### What you should do
Identify all lines in the listing that include the word "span", and copy them out.

· · · · ·

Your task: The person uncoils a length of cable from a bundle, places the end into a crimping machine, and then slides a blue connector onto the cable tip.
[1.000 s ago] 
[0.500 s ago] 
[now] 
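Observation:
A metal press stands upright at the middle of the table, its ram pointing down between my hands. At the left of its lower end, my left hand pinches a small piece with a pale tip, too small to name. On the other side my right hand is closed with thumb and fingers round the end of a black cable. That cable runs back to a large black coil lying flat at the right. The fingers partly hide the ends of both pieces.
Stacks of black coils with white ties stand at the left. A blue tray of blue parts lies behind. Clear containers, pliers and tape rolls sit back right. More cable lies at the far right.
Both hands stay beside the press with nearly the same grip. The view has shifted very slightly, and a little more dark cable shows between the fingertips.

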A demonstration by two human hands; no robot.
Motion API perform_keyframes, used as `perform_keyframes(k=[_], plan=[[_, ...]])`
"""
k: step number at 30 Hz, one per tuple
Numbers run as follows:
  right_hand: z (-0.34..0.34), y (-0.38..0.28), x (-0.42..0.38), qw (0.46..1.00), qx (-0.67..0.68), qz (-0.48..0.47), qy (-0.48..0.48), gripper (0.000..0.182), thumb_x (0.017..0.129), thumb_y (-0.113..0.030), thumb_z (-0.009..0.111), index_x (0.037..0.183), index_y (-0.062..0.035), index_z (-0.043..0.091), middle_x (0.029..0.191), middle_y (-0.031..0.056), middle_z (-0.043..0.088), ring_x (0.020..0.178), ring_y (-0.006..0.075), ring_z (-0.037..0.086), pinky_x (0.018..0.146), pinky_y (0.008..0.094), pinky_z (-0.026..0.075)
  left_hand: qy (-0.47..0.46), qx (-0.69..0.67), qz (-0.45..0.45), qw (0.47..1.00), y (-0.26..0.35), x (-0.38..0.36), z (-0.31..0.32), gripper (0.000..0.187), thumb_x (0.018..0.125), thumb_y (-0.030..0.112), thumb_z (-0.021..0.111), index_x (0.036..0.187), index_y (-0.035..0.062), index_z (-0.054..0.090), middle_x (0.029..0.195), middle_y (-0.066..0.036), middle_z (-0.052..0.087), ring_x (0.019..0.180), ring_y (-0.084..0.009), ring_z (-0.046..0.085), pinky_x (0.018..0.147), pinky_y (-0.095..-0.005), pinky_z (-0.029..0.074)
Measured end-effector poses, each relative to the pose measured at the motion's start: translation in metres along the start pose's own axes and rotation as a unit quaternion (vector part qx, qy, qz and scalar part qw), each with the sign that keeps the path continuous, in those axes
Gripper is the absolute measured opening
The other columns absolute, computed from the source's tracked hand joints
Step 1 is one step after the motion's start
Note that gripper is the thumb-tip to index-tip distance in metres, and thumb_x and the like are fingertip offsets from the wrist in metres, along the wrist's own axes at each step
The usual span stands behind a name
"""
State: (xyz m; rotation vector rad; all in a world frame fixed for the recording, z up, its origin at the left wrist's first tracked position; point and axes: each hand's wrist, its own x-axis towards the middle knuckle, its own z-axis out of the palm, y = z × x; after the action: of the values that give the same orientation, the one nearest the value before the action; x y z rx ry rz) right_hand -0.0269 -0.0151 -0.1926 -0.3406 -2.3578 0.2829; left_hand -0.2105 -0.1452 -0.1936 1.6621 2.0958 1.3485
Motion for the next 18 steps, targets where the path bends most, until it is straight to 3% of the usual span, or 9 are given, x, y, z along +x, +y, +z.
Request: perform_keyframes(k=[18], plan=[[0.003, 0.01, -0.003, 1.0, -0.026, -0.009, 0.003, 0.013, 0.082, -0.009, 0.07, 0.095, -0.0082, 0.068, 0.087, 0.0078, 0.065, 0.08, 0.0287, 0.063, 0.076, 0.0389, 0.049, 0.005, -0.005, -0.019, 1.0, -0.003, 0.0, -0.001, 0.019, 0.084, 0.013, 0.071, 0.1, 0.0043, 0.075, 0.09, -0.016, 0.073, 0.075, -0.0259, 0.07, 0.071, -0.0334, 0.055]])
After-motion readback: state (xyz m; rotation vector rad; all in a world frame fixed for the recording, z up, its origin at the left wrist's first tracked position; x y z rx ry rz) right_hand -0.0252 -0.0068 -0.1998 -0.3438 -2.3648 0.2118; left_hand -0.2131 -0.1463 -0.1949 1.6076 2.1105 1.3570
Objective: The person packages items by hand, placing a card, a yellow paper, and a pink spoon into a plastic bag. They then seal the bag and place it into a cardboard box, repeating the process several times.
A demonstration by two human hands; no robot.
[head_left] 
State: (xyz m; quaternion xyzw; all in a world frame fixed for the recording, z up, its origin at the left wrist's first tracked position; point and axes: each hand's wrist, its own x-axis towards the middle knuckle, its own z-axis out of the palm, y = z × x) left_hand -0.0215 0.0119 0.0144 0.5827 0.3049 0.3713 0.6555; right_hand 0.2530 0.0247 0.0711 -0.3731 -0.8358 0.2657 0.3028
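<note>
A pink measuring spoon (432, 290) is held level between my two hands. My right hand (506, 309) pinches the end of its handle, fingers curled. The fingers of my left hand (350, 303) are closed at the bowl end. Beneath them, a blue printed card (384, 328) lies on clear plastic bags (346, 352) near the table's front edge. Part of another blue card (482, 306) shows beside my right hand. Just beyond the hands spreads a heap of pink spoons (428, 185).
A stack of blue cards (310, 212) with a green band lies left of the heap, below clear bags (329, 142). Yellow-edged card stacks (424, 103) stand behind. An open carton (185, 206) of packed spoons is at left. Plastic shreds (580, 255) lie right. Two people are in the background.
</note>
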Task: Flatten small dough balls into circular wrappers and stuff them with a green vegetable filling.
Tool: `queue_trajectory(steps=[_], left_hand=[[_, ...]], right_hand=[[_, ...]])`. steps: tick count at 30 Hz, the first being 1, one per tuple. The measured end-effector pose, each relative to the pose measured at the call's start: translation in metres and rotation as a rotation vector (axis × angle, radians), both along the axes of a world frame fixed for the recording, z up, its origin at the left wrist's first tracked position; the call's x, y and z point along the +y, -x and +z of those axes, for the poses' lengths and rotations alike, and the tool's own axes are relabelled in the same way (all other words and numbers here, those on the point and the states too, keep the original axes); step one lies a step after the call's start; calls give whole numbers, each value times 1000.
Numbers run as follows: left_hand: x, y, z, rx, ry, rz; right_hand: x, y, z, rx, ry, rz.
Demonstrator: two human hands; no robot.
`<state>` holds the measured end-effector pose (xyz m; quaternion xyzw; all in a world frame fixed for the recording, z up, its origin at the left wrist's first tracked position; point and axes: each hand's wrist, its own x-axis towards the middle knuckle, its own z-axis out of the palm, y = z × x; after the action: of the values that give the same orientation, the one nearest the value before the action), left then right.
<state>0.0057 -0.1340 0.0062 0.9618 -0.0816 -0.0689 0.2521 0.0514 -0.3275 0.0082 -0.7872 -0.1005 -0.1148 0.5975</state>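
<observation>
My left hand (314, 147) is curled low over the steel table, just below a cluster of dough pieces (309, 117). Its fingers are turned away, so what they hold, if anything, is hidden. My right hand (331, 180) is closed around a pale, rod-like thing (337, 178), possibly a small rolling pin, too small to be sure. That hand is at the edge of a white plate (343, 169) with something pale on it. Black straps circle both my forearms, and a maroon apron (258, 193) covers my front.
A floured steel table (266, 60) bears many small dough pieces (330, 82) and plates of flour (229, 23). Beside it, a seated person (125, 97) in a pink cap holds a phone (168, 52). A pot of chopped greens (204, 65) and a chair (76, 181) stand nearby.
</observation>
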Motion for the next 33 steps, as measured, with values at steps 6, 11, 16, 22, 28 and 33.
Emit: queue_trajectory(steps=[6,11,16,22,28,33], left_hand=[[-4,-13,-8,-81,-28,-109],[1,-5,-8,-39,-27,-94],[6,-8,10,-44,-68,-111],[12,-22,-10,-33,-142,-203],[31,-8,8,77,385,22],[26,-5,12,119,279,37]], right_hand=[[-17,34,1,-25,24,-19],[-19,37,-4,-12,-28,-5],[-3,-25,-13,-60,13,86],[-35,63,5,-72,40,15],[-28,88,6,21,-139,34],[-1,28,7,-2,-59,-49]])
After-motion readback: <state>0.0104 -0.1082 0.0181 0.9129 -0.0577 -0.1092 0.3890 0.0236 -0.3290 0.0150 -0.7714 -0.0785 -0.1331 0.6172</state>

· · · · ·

### Solved problem
The usual span stands behind a name
Motion for the next 18 steps, targets where the path bends most, until it is straight to 3% of the usual span, or 9 are given, x, y, z along +x, +y, +z.

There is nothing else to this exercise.